Work request »
Quote all lines below exactly. Images stay out.

··········

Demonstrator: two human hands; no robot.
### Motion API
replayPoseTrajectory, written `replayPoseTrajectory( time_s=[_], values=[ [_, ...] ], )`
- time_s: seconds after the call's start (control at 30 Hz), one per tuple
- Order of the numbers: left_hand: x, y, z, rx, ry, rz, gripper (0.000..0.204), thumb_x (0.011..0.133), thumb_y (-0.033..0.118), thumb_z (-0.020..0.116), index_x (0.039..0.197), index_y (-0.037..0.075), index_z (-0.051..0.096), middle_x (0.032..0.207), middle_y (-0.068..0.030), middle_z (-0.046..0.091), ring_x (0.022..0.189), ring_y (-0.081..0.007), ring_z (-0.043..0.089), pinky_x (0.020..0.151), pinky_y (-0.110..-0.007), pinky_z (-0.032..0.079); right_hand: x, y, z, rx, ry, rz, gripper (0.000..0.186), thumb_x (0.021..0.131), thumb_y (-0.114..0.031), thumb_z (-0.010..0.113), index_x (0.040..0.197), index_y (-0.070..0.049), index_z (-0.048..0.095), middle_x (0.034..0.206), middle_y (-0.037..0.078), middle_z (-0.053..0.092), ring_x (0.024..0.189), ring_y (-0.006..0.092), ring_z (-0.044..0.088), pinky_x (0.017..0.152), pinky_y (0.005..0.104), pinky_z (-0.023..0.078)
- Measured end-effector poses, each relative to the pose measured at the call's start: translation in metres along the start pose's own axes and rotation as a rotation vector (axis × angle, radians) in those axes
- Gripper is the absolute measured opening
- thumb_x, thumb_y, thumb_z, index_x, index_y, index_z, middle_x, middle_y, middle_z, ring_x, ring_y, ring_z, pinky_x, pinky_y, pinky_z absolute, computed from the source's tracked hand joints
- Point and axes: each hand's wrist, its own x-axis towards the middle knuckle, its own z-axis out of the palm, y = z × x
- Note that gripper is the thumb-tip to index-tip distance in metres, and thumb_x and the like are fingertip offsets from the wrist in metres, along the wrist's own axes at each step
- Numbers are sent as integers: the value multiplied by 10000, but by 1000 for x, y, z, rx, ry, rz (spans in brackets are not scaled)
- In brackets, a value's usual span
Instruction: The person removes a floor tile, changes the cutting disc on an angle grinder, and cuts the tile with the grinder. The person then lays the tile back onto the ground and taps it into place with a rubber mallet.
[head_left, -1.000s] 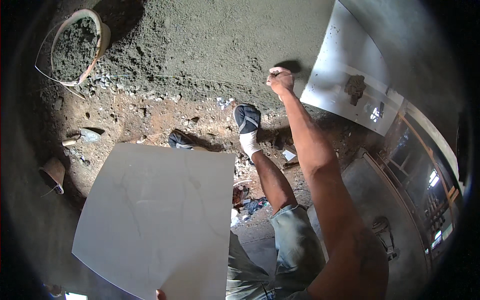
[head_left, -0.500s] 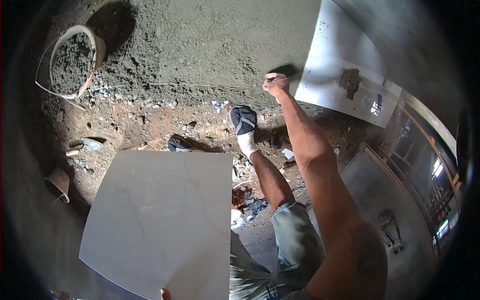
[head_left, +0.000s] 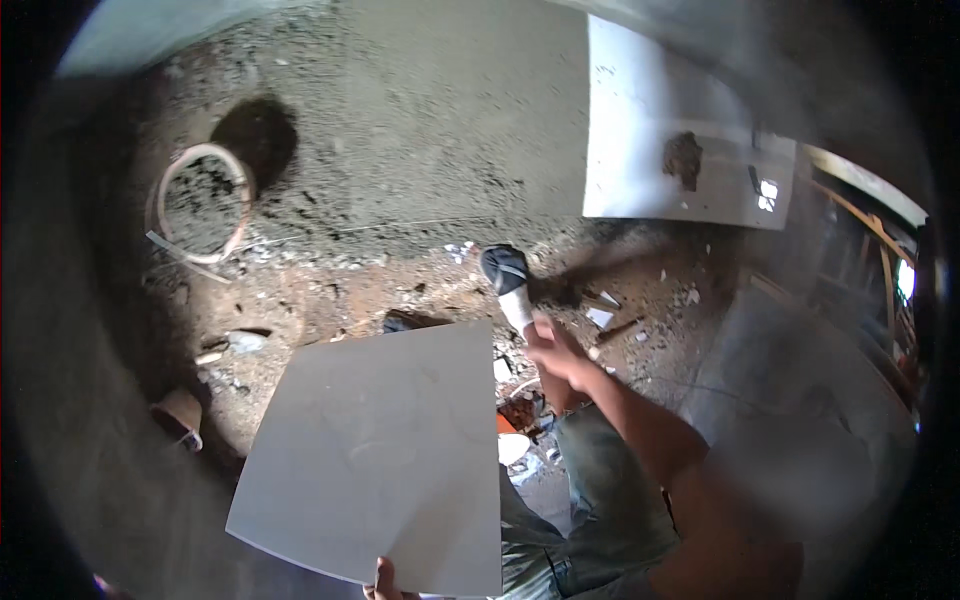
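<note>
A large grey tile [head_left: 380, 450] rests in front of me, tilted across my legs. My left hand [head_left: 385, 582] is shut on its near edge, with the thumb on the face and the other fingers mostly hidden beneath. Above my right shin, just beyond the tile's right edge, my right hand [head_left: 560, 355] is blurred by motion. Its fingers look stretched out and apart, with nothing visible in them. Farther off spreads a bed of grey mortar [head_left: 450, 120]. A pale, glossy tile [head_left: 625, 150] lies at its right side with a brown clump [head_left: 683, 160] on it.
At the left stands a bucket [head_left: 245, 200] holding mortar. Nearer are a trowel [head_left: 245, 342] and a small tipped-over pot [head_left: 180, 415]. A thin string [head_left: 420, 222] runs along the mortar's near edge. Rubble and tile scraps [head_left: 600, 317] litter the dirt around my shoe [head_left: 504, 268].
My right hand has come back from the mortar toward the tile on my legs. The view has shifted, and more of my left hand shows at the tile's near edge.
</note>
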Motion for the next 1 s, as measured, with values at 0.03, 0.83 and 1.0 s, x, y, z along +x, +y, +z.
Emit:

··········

Reply »
Demonstrator: two human hands; no robot.
### Motion API
replayPoseTrajectory, written `replayPoseTrajectory( time_s=[_], values=[ [_, ...] ], )`
- time_s: seconds after the call's start (control at 30 Hz), one per tuple
- Order of the numbers: left_hand: x, y, z, rx, ry, rz, gripper (0.000..0.204), thumb_x (0.011..0.133), thumb_y (-0.033..0.118), thumb_z (-0.020..0.116), index_x (0.039..0.197), index_y (-0.037..0.075), index_z (-0.051..0.096), middle_x (0.032..0.207), middle_y (-0.068..0.030), middle_z (-0.046..0.091), ring_x (0.022..0.189), ring_y (-0.081..0.007), ring_z (-0.043..0.089), pinky_x (0.020..0.151), pinky_y (-0.110..-0.007), pinky_z (-0.032..0.079); right_hand: x, y, z, rx, ry, rz, gripper (0.000..0.186), thumb_x (0.021..0.131), thumb_y (-0.114..0.031), thumb_z (-0.010..0.113), index_x (0.040..0.197), index_y (-0.070..0.049), index_z (-0.048..0.095), middle_x (0.034..0.206), middle_y (-0.037..0.078), middle_z (-0.053..0.092), ring_x (0.024..0.189), ring_y (-0.006..0.092), ring_z (-0.044..0.088), pinky_x (0.017..0.152), pinky_y (0.005..0.104), pinky_z (-0.023..0.078)
- Measured end-effector poses, each relative to the pose measured at the call's start: translation in metres along the start pose's own axes and rotation as a rotation vector (axis × angle, radians) in those axes
- Gripper is the absolute measured opening
- thumb_x, thumb_y, thumb_z, index_x, index_y, index_z, middle_x, middle_y, middle_z, ring_x, ring_y, ring_z, pinky_x, pinky_y, pinky_z absolute, computed from the source's tracked hand joints
- Point and axes: each hand's wrist, its own x-axis towards the middle knuckle, its own z-axis out of the palm, y = z × x
- Note that gripper is the thumb-tip to index-tip distance in metres, and thumb_x and the like are fingertip offsets from the wrist in metres, along the wrist's own axes at each step
- Numbers are sent as integers: the value multiplied by 10000, but by 1000 for x, y, z, rx, ry, rz (spans in brackets are not scaled)
- In brackets, a value's usual span
Instruction: The person removes a floor tile, changes the cutting disc on an angle grinder, and cuts the tile with the grinder. The person then lays the tile back onto the ground and taps it into place with a rubber mallet.
[head_left, -1.000s] 
[head_left, -0.500s] 
[head_left, +0.000s] 
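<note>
A large grey tile [head_left: 380, 450] rests in front of me, tilted across my legs. My left hand [head_left: 385, 582] is shut on its near edge, with the thumb on the face and the other fingers mostly hidden beneath. Above my right shin, just beyond the tile's right edge, my right hand [head_left: 560, 355] is blurred by motion. Its fingers look stretched out and apart, with nothing visible in them. Farther off spreads a bed of grey mortar [head_left: 450, 120]. A pale, glossy tile [head_left: 625, 150] lies at its right side with a brown clump [head_left: 683, 160] on it.
At the left stands a bucket [head_left: 245, 200] holding mortar. Nearer are a trowel [head_left: 245, 342] and a small tipped-over pot [head_left: 180, 415]. A thin string [head_left: 420, 222] runs along the mortar's near edge. Rubble and tile scraps [head_left: 600, 317] litter the dirt around my shoe [head_left: 504, 268].
My right hand has come back from the mortar toward the tile on my legs. The view has shifted, and more of my left hand shows at the tile's near edge.
</note>
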Motion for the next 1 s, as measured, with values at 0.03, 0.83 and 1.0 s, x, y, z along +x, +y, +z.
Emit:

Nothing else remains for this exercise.